● Work instruction
Below is a block of entries; repeat exactly the lines starting at the line that contains "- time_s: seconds" and ending at the line that contains "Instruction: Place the", both included.

● The data

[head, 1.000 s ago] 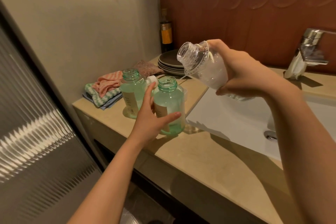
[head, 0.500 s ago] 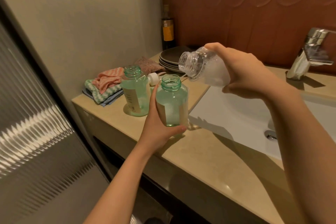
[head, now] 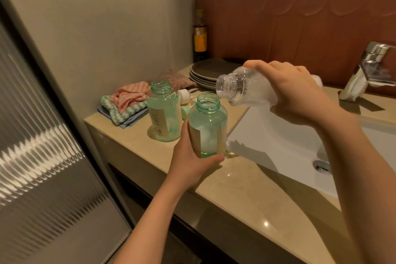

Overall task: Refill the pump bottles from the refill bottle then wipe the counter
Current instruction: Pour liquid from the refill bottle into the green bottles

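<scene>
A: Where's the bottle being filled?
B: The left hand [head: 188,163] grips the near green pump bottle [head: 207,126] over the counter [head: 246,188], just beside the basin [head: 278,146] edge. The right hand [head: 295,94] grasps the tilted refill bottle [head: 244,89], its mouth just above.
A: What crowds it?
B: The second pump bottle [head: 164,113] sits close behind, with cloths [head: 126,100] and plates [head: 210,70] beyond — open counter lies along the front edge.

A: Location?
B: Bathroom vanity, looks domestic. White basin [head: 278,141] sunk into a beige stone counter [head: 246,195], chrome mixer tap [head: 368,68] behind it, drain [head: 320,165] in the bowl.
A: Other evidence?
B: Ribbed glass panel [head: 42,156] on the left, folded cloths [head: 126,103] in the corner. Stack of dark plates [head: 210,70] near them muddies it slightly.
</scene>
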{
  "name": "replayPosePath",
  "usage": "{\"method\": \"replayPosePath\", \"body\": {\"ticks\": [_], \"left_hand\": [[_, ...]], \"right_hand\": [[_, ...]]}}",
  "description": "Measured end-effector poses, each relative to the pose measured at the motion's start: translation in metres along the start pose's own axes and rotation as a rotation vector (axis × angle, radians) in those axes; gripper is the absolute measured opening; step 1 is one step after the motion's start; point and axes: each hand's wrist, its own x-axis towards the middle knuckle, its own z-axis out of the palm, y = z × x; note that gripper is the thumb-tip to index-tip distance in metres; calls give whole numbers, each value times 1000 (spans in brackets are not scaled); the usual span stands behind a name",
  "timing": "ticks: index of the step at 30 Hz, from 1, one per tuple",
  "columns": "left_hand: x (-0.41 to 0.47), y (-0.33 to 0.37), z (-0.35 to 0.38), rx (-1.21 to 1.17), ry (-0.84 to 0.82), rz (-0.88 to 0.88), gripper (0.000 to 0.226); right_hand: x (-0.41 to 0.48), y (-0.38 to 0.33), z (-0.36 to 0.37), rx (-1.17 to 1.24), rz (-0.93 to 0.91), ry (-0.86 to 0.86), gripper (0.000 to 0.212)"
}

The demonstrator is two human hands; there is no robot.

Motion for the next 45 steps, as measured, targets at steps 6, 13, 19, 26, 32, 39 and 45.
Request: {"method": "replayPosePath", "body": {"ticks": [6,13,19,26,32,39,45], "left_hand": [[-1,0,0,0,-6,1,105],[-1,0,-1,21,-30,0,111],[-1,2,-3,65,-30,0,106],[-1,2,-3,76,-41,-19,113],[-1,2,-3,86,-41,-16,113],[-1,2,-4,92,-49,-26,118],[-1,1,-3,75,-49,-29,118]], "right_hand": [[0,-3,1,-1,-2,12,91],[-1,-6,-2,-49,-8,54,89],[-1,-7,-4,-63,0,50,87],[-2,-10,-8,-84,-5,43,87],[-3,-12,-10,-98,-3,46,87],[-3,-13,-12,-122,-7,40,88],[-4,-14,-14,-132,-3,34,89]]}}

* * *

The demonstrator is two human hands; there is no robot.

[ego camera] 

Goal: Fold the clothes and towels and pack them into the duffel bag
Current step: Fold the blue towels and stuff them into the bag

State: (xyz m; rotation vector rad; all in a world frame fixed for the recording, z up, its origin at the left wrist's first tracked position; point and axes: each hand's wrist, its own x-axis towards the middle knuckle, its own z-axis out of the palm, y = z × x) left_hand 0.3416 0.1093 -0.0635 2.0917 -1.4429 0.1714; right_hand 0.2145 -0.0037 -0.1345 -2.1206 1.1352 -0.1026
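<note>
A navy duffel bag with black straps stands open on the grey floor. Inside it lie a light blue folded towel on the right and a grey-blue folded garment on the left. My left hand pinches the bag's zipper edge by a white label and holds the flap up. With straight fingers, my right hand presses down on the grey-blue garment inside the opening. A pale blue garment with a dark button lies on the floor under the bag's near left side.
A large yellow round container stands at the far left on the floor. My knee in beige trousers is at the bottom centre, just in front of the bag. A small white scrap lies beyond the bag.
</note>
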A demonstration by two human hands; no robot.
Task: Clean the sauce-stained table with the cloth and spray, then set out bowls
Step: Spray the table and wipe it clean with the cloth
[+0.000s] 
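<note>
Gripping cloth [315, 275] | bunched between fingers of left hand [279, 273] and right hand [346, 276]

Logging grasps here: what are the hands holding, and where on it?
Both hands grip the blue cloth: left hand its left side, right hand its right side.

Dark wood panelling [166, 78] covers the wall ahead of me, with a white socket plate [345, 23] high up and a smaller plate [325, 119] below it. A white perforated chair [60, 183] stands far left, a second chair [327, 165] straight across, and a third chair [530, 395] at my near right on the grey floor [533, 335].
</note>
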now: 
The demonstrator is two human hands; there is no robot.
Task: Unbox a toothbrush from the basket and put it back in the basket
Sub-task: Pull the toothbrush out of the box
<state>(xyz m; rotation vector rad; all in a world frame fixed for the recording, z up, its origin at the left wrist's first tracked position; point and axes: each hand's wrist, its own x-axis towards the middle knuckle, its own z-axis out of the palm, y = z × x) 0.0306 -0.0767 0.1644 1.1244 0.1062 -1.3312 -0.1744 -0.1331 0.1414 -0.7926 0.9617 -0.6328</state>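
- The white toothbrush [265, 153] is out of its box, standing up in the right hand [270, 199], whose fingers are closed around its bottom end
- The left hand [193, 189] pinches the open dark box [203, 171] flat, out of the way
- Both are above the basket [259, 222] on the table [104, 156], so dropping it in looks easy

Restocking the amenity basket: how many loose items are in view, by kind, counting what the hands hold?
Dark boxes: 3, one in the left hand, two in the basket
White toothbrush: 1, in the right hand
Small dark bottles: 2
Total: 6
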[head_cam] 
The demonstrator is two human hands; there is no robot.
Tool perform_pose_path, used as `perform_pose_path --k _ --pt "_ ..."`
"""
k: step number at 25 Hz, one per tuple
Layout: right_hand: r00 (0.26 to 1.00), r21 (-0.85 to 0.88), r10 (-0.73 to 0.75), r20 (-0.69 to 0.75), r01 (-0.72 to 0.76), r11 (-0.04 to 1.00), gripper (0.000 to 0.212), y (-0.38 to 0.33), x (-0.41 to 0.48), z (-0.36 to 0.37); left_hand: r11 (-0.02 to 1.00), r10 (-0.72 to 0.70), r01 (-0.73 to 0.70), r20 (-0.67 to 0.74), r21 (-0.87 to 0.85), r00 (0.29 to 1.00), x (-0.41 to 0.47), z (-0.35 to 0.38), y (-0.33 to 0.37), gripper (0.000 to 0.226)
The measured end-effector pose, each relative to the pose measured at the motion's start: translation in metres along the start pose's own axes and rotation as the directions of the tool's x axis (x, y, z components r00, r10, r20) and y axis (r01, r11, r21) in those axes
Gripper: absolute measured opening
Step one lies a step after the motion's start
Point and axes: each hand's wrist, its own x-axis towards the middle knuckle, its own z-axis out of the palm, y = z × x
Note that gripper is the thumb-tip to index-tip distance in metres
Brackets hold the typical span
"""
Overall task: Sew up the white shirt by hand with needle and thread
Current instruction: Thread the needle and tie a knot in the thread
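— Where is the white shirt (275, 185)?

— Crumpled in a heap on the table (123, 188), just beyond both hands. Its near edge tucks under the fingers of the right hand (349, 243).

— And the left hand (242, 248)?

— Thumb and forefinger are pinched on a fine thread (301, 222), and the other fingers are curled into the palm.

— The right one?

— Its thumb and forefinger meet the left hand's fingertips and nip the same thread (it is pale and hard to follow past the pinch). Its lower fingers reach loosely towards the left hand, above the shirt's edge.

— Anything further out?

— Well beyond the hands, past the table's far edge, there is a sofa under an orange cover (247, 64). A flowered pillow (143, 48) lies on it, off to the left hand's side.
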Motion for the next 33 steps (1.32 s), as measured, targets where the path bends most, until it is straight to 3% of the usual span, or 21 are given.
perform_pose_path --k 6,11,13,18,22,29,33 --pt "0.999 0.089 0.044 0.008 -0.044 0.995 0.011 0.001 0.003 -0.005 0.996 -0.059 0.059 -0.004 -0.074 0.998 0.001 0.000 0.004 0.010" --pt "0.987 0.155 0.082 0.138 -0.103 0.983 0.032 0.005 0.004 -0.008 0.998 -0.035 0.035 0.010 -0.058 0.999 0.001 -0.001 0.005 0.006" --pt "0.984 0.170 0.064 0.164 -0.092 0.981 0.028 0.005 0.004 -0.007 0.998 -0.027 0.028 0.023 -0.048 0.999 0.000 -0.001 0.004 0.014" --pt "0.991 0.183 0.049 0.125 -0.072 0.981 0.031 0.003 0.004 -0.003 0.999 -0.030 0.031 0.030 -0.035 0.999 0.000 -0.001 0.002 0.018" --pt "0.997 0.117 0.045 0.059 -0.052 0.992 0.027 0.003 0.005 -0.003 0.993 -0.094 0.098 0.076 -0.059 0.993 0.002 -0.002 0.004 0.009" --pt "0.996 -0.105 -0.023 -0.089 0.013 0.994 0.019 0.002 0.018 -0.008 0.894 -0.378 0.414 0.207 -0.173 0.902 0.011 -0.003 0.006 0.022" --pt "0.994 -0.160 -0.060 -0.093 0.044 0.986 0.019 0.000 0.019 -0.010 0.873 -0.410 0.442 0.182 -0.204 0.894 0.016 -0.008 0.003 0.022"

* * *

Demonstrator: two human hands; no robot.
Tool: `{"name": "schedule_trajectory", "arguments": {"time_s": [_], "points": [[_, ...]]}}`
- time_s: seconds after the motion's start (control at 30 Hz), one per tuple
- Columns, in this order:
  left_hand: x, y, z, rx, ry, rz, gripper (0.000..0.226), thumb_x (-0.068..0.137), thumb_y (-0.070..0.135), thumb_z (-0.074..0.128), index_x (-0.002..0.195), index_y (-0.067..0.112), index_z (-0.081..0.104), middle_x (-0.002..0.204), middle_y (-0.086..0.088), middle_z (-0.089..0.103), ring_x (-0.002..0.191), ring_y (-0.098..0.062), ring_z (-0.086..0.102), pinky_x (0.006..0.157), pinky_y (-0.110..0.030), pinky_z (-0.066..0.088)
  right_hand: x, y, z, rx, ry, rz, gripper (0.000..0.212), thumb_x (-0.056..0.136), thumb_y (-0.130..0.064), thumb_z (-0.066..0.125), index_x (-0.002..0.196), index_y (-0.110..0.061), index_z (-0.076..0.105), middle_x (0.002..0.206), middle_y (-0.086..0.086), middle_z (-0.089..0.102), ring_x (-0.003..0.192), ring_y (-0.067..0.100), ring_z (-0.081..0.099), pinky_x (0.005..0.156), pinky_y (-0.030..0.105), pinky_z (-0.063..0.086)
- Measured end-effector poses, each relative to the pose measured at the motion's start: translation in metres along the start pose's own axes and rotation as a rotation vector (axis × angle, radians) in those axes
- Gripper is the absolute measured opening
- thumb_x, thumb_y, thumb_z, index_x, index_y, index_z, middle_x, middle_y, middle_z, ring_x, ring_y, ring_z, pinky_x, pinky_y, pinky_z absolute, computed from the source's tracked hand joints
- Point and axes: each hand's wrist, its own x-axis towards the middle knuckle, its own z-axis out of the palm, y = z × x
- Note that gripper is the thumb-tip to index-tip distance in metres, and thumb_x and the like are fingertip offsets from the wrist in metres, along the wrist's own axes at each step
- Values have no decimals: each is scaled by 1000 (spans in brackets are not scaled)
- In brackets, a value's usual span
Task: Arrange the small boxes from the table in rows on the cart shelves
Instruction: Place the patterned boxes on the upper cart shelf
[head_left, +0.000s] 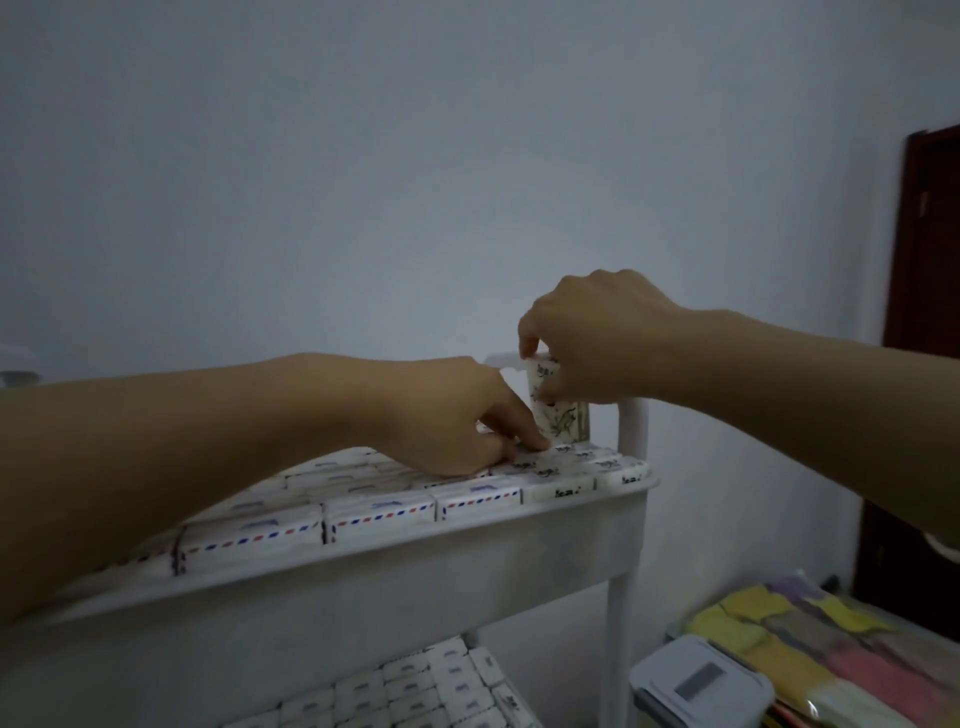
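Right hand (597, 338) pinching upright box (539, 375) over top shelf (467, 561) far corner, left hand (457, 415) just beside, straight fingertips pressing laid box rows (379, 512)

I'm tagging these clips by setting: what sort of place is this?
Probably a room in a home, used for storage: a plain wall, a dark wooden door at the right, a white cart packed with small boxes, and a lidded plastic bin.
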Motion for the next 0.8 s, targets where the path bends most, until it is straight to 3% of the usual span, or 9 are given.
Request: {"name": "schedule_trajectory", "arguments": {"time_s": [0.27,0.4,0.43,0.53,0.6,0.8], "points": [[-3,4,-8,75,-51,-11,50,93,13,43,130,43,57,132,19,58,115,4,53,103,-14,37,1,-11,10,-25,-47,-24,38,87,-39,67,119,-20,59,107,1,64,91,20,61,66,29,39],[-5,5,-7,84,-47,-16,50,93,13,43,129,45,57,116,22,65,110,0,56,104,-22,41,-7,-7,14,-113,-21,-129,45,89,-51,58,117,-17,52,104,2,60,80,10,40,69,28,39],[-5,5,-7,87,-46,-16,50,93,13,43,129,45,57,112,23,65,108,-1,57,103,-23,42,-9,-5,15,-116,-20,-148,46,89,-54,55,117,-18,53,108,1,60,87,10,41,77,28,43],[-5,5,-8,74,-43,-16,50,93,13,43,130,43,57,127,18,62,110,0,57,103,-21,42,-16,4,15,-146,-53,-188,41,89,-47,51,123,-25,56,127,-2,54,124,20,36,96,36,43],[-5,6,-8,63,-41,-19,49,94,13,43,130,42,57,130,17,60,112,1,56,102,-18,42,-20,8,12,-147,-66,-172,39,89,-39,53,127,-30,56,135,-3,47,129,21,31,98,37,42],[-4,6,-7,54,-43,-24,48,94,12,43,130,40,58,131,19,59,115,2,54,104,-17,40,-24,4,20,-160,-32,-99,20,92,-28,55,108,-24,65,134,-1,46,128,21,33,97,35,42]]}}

● Reply to the task
- time_s: seconds after the motion's start (control at 30 Hz), one per tuple
- Columns, in this order:
  left_hand: x, y, z, rx, ry, rz, gripper (0.000..0.226), thumb_x (-0.068..0.137), thumb_y (-0.070..0.135), thumb_z (-0.074..0.128), index_x (-0.002..0.195), index_y (-0.067..0.112), index_z (-0.081..0.104), middle_x (-0.002..0.204), middle_y (-0.086..0.088), middle_z (-0.089..0.103), ring_x (-0.002..0.191), ring_y (-0.098..0.062), ring_z (-0.086..0.102), pinky_x (0.006..0.157), pinky_y (-0.110..0.030), pinky_z (-0.066..0.088)
  right_hand: x, y, z, rx, ry, rz, gripper (0.000..0.212), thumb_x (-0.056..0.136), thumb_y (-0.130..0.064), thumb_z (-0.066..0.125), index_x (-0.002..0.196), index_y (-0.110..0.061), index_z (-0.076..0.105), middle_x (0.002..0.206), middle_y (-0.086..0.086), middle_z (-0.089..0.102), ring_x (-0.003..0.192), ring_y (-0.067..0.100), ring_z (-0.081..0.099), pinky_x (0.005..0.156), pinky_y (-0.030..0.105), pinky_z (-0.063..0.086)
- Measured end-effector poses, each relative to the pose measured at the motion's start: translation in metres along the start pose's own axes and rotation as a rotation vector (axis × angle, radians) in those axes
- Gripper is the absolute measured opening
- thumb_x, thumb_y, thumb_z, index_x, index_y, index_z, middle_x, middle_y, middle_z, ring_x, ring_y, ring_z, pinky_x, pinky_y, pinky_z absolute, computed from the source's tracked hand joints
- Point and axes: each hand's wrist, its own x-axis towards the middle knuckle, its own z-axis out of the palm, y = z × x
- Note that gripper is the thumb-tip to index-tip distance in metres, and thumb_x and the like are fingertip offsets from the wrist in metres, along the wrist's own axes at each step
- Values have no decimals: each is scaled by 1000 (spans in brackets are not scaled)
- In brackets, a value's usual span
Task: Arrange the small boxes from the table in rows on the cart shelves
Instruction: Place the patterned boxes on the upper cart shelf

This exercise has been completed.